Say how many lines in the records contain "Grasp". The reply must consist of the number alone.

Stored items
_ _ _ _ _

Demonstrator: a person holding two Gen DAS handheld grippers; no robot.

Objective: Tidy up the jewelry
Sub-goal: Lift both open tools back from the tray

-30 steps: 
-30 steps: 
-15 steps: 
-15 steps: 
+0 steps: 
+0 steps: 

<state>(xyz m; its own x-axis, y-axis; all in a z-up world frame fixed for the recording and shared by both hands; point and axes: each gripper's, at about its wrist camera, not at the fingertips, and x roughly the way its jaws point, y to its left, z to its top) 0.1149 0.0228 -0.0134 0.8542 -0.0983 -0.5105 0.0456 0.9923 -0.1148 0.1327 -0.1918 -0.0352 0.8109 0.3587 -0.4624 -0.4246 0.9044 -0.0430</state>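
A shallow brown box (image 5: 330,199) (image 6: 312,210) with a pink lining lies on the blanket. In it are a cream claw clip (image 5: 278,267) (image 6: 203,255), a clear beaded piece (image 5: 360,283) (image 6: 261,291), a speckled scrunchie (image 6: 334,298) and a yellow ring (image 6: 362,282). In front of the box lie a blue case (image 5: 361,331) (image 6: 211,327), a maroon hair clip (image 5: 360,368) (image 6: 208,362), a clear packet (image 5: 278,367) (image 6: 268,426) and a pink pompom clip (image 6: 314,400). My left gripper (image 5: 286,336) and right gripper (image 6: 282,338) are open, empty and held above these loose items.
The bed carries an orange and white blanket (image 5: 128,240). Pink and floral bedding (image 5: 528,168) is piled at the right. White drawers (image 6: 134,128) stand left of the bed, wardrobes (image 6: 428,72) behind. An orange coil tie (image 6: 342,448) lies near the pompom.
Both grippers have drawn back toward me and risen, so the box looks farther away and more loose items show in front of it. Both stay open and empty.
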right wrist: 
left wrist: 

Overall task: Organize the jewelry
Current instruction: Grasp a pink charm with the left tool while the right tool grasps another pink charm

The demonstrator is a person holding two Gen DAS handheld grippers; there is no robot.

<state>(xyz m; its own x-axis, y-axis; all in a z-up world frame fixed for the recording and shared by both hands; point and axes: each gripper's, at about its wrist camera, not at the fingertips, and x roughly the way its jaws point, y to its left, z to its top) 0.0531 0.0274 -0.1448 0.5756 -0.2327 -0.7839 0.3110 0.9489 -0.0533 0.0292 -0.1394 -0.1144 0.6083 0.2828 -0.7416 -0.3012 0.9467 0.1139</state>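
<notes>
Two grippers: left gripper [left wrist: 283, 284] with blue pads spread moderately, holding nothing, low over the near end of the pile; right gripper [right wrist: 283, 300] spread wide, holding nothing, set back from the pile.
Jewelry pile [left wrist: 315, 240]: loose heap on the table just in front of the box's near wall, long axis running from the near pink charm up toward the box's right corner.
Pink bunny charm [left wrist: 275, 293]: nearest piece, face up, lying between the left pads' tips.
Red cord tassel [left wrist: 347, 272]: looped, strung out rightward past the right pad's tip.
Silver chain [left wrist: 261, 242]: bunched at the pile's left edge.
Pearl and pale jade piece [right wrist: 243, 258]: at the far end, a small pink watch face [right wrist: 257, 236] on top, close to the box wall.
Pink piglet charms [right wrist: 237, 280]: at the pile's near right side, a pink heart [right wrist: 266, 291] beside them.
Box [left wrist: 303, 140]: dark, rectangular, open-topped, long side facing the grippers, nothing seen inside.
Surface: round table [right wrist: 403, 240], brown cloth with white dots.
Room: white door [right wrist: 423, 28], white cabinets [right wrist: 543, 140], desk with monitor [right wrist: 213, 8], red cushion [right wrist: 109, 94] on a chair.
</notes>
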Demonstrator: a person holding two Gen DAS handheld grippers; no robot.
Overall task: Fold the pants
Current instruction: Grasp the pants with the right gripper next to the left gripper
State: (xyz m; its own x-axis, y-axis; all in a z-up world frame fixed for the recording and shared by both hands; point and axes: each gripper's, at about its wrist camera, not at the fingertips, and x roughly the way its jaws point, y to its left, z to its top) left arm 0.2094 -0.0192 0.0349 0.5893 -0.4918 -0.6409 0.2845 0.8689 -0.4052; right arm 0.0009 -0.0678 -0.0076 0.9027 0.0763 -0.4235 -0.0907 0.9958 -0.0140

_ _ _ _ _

● EXERCISE RESPONSE
2